Posto all’angolo tra viale Vittorio Veneto e via Manuzio, il progetto valorizza la duplice esposizione della location grazie a tredici vetrine e un dehor sui Bastioni.

Il tema architettonico pone al centro la progettazione del rapporto con le persone, come nella scelta di eliminare il filtro tra chi lavora e chi è servito. Ne consegue una distribuzione dello spazio non gerarchica tra luogo del cliente e luogo dello staff.

Dry Milano è una pizzeria nella quale i codici estetici classici vengono sovvertiti: con il forno che non si vede, video di arte anziché di sport, una persistente disomogeneità tra funzioni e luoghi.

Il decor mixa elementi d’epoca con altri più moderni, per un layout contemporaneo: il pavimento in legno si contrappone ai muri storici, lasciati in parte grezzi.

Il disegno dei tavoli – primari, nella loro semplicità – è un omaggio alla poetica di Aldo Cibic.

I materiali sono lavorati in modo inconsueto, come per la ceramica da pavimenti utilizzata sulla superficie dei tavoli in tre tonalità, con bordi in ottone ruvido. 

L’ottone caratterizza la maggior parte delle finiture d’arredo come anche le luci.

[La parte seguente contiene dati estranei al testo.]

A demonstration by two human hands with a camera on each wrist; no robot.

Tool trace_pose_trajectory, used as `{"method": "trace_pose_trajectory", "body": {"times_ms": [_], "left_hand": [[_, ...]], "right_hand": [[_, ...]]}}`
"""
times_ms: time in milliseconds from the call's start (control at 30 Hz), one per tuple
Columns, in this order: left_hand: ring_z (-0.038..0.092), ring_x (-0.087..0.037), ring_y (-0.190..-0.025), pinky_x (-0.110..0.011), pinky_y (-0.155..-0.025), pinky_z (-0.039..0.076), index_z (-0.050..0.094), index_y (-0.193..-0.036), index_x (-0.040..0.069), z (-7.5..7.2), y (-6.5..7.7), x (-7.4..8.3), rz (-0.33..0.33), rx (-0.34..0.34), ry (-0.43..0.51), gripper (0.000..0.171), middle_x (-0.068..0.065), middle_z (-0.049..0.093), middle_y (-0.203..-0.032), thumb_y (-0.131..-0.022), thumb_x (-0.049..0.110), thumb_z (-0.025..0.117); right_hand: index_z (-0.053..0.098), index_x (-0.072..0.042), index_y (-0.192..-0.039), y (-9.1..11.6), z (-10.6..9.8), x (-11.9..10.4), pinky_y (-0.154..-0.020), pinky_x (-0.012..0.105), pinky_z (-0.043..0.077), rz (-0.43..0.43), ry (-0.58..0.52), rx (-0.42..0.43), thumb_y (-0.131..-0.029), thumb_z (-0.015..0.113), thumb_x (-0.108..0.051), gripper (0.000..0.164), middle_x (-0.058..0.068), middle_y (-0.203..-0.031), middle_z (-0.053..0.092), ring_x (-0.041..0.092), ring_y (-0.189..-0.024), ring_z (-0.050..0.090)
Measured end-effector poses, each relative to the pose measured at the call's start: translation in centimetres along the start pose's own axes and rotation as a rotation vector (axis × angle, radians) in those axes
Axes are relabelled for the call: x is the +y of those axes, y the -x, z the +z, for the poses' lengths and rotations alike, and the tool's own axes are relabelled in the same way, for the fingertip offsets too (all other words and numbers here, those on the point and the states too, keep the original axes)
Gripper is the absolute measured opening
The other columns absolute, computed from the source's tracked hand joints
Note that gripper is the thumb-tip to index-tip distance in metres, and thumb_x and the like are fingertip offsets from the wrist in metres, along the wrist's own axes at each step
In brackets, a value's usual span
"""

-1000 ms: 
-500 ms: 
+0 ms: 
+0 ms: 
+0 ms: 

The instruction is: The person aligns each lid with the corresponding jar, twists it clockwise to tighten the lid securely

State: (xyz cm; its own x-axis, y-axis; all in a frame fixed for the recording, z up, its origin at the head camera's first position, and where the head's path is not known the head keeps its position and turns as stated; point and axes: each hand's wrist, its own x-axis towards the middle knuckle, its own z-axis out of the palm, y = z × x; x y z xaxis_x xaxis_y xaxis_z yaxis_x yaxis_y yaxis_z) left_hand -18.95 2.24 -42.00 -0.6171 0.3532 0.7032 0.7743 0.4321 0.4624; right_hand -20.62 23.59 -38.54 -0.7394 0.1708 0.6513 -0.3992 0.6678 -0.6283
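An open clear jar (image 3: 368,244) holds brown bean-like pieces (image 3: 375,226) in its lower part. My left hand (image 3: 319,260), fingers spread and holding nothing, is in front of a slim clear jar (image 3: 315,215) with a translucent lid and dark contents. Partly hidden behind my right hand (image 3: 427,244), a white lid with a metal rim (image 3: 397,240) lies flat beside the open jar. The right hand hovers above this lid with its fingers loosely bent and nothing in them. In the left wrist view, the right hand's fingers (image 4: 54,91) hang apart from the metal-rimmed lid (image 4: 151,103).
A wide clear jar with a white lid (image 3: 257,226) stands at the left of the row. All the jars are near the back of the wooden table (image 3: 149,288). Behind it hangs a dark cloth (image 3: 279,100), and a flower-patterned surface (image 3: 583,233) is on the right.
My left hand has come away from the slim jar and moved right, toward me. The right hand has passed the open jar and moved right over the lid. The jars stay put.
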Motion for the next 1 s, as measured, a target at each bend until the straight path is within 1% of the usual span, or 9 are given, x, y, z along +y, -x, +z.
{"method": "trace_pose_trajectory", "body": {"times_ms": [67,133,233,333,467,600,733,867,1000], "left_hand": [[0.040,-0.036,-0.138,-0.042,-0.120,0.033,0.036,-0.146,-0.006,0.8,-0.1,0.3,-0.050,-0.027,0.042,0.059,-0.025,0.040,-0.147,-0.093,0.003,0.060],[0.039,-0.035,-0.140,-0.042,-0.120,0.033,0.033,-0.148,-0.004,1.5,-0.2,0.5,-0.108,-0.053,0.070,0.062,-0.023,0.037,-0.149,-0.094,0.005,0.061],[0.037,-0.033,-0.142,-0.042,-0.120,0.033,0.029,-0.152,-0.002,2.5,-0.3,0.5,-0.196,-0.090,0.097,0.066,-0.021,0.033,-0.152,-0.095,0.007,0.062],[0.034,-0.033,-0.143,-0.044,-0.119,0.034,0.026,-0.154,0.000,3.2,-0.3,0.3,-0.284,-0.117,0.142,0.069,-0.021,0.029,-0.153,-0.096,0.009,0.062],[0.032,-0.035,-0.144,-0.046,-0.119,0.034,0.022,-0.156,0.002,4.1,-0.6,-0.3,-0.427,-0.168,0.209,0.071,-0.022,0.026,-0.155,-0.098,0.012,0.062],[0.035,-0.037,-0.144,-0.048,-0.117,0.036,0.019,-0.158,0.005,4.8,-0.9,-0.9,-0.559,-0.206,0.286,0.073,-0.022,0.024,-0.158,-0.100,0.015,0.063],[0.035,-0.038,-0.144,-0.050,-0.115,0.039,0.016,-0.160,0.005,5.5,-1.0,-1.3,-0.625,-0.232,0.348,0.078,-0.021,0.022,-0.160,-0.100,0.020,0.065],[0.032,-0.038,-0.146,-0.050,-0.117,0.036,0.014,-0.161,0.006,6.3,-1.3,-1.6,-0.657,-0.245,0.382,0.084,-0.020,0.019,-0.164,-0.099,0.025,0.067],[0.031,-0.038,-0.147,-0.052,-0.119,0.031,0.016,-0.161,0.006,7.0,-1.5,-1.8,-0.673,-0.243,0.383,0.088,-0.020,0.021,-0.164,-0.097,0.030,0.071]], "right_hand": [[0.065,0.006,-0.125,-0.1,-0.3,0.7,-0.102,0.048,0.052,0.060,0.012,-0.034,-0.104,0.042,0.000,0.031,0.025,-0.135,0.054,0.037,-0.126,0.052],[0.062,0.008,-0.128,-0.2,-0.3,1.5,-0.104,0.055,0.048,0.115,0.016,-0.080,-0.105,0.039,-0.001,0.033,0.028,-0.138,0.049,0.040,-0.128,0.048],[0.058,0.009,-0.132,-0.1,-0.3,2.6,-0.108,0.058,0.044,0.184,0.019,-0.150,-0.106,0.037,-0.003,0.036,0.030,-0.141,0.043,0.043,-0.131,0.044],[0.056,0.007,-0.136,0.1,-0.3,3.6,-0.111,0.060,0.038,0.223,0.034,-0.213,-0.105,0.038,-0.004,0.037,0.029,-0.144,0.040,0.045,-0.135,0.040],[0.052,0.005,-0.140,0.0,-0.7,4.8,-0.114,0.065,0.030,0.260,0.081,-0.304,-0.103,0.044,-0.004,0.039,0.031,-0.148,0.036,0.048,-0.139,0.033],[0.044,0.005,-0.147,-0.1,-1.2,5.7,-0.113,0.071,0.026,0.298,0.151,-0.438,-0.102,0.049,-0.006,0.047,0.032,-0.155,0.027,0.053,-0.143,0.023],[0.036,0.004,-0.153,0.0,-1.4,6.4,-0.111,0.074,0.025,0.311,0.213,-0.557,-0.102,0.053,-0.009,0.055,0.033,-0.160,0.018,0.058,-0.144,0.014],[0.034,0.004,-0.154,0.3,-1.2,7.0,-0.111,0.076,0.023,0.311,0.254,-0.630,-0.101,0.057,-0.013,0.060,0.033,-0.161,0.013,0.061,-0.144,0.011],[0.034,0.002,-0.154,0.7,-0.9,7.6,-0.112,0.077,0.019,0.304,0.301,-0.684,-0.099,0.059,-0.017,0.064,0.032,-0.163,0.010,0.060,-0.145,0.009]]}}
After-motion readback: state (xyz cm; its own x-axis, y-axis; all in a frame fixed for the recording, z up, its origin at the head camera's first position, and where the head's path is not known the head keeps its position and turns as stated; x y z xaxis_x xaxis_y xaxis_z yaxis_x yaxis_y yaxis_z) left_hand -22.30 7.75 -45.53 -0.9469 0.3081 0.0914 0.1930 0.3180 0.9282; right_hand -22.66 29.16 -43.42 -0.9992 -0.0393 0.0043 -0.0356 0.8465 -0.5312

I lampadari sono costruiti avvitando vecchi portalampade con lampadine ad incandescenza di recupero o, ancora, attorcigliando ghirlande luminose da giardino attorno semplici barre.

I separé a tutta altezza – ottenuti sovrapponendo tavoli e pensili da cucina – delimitano gli spazi aperti rendendoli più intimi.

Per quanto riguarda la cucina, lo chef Andrea Berton inventa un tema food different, arricchendo la formula vincente del primo Dry Milano.